◆ Assigned task:
Work through the listing below, copying each line that carries the word "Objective".
::::
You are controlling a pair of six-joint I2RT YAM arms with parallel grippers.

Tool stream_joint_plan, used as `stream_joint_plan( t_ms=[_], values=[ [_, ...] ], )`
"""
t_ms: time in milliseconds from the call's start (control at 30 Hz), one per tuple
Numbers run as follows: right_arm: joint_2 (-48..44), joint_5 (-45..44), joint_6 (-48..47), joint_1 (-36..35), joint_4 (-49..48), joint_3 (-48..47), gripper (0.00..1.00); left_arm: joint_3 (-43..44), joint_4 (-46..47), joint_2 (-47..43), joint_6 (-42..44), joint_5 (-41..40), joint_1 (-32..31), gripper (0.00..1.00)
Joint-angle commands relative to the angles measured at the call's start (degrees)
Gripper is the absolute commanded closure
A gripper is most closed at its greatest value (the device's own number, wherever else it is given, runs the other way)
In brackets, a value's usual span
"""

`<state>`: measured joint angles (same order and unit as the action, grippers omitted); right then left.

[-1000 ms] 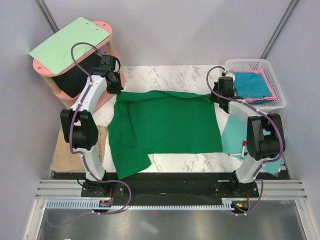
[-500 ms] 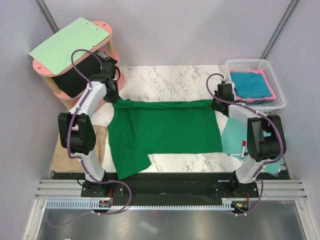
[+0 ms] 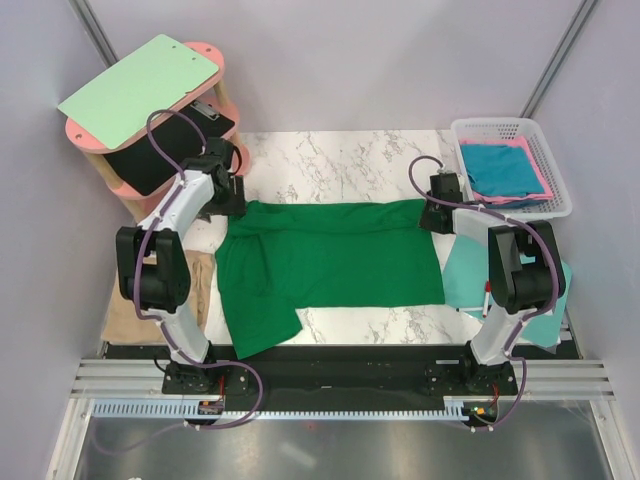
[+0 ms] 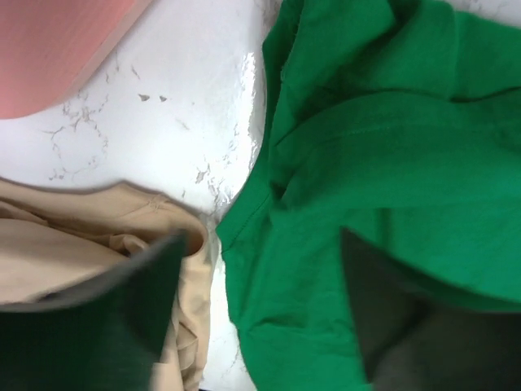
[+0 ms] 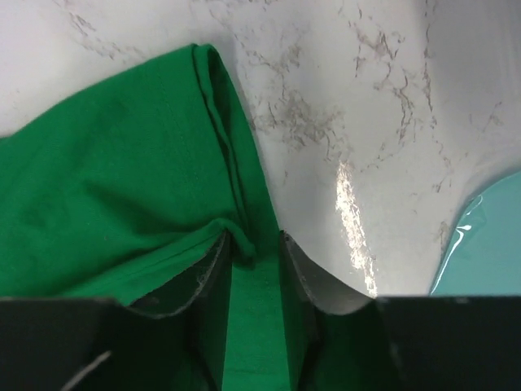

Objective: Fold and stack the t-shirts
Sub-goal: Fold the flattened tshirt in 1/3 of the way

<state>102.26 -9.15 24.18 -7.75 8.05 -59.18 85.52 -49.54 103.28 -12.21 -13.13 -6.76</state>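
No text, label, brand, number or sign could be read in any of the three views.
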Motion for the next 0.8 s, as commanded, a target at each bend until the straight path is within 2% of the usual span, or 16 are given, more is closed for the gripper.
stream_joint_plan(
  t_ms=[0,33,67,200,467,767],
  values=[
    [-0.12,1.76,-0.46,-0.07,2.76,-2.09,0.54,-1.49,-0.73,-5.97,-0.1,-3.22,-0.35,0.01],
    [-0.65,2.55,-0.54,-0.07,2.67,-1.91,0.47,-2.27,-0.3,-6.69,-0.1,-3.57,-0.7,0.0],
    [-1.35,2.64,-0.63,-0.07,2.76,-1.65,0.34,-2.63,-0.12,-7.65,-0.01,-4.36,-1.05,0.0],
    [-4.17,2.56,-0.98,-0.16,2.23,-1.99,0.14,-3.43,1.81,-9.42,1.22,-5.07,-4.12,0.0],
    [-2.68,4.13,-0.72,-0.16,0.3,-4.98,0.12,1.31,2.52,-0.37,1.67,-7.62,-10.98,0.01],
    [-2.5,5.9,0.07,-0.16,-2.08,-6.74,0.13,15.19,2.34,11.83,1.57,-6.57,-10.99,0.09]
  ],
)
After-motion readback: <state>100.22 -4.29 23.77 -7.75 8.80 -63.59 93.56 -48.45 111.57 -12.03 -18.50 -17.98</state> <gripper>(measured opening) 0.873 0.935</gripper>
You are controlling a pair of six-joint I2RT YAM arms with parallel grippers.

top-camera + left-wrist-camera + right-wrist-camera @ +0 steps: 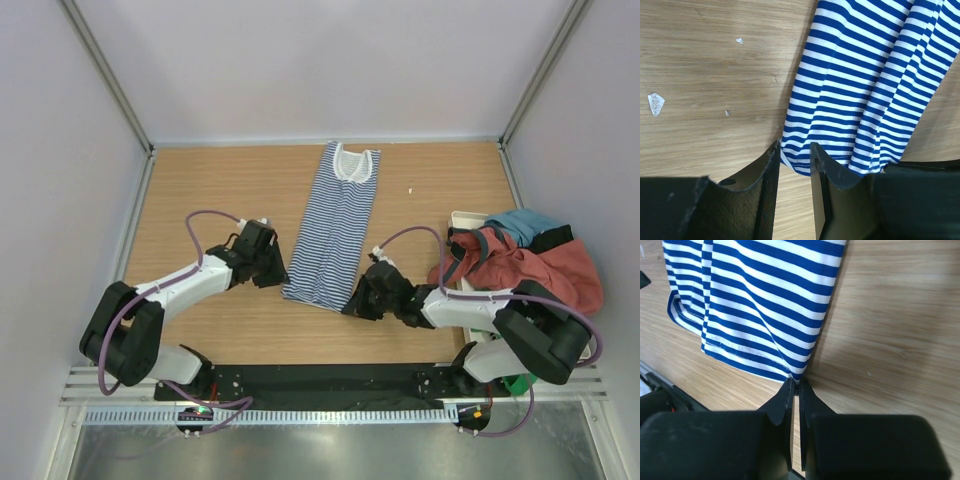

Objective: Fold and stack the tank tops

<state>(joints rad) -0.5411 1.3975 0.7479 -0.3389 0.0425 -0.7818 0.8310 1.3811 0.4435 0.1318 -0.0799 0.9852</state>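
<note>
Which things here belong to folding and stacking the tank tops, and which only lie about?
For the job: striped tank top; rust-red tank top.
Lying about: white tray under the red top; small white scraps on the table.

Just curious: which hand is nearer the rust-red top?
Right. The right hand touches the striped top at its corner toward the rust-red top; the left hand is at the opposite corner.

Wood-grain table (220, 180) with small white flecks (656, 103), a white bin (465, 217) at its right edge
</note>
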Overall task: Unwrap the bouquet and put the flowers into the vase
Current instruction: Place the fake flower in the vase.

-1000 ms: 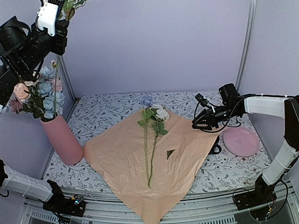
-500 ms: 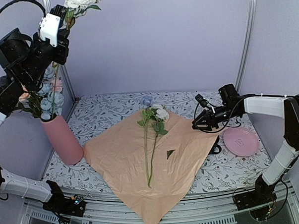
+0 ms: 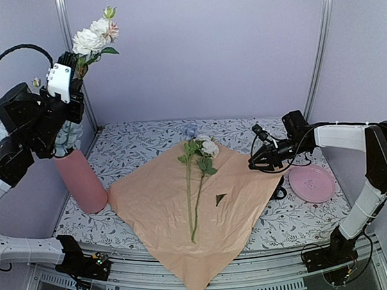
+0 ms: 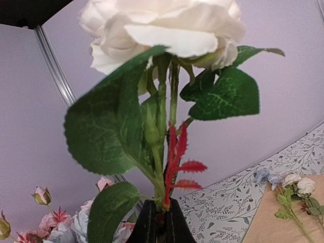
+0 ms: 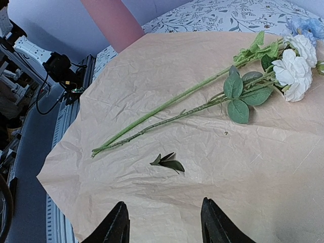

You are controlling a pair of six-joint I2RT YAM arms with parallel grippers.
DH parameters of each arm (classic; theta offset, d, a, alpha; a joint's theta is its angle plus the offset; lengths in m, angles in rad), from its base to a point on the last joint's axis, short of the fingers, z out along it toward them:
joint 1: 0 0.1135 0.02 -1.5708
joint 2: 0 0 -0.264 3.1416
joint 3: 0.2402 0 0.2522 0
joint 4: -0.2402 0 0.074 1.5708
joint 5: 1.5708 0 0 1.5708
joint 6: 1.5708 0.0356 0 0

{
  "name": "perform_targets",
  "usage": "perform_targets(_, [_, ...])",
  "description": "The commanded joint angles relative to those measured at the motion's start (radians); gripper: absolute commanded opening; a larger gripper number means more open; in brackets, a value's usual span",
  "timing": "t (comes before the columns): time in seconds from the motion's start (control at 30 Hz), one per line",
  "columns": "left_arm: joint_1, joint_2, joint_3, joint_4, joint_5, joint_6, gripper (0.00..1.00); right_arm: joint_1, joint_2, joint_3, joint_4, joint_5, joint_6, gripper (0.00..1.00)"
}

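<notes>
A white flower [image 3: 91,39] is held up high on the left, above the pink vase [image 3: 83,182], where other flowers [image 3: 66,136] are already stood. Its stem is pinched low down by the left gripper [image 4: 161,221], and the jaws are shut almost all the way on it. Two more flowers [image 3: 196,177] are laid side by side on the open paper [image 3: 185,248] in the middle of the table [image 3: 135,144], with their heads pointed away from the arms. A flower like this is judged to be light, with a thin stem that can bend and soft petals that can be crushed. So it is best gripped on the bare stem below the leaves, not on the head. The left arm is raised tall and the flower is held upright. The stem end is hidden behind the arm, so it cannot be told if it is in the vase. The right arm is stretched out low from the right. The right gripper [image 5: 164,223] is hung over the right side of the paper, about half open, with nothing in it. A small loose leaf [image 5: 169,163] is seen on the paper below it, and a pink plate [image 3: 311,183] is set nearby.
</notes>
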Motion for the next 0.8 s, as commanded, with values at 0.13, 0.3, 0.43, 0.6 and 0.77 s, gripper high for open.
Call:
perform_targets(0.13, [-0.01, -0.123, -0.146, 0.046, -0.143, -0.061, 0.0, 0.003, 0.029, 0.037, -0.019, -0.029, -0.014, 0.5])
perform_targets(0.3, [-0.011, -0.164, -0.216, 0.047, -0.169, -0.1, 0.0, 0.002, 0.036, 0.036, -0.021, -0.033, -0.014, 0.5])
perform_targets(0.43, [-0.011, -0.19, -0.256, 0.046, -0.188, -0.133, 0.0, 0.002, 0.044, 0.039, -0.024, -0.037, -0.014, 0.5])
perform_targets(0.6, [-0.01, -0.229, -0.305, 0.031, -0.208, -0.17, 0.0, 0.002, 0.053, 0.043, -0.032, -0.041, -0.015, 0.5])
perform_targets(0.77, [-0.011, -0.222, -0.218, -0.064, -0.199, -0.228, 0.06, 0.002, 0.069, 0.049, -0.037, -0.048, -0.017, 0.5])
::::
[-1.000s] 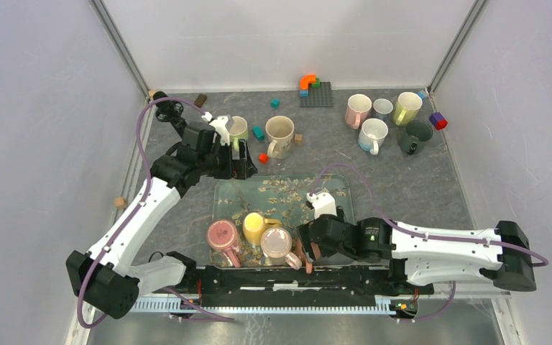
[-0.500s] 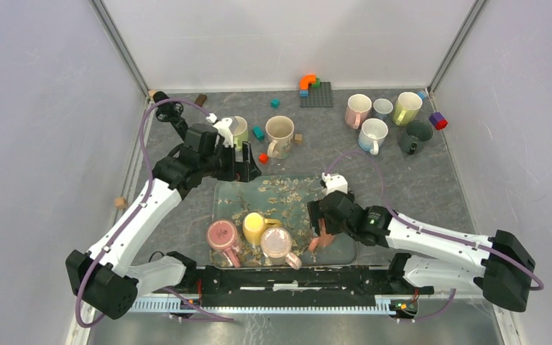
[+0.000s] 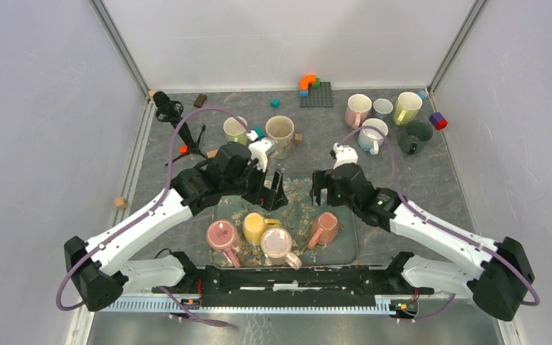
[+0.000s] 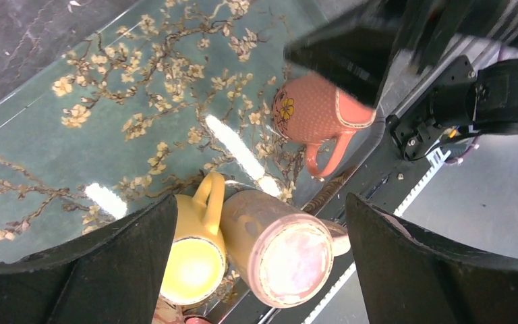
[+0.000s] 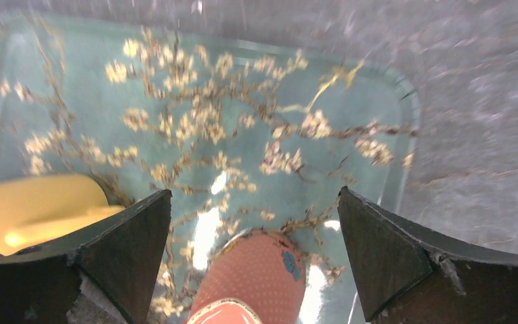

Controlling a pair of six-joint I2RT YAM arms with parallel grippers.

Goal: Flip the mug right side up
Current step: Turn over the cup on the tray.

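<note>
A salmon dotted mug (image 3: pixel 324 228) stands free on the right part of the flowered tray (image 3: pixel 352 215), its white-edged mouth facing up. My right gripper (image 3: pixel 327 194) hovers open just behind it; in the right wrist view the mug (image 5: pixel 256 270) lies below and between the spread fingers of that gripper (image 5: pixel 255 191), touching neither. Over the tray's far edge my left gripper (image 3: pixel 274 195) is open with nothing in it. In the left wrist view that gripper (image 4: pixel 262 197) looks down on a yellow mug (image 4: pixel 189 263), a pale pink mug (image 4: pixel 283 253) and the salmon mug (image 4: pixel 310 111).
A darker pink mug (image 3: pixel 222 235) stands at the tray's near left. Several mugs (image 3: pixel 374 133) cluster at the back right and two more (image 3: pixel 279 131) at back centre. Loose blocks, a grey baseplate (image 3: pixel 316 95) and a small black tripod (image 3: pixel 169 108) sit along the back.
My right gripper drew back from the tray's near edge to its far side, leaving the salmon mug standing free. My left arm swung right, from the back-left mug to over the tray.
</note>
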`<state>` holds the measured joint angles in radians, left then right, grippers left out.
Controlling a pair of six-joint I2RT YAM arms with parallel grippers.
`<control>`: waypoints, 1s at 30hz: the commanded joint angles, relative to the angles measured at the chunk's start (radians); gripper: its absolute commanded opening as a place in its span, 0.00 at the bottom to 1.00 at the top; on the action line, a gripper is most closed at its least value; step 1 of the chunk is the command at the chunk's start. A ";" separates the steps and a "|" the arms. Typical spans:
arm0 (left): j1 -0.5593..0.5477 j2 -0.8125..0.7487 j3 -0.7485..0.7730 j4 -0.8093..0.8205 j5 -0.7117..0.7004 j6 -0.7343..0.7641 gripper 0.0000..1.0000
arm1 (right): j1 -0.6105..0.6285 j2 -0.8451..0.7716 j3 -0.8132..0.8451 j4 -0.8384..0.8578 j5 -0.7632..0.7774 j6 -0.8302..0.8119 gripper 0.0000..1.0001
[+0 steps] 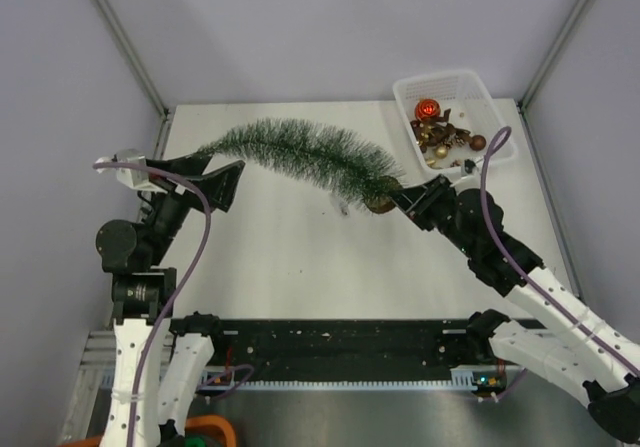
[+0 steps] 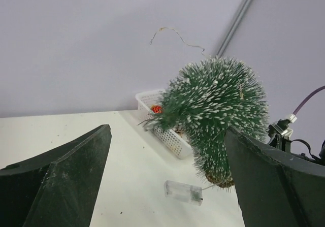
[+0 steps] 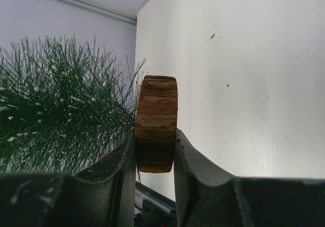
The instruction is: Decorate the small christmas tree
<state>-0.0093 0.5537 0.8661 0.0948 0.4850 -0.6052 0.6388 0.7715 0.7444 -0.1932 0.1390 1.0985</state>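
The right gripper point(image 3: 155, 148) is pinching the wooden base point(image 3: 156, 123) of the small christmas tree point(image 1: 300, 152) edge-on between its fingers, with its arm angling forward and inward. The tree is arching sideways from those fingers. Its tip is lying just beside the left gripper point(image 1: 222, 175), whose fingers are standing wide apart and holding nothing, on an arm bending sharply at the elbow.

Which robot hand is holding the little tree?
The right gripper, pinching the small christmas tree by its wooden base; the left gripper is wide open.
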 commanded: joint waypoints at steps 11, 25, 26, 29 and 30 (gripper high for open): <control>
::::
◆ Written solution:
Objective: Fold and stack the t-shirts
Objective: Fold and stack the tank tops

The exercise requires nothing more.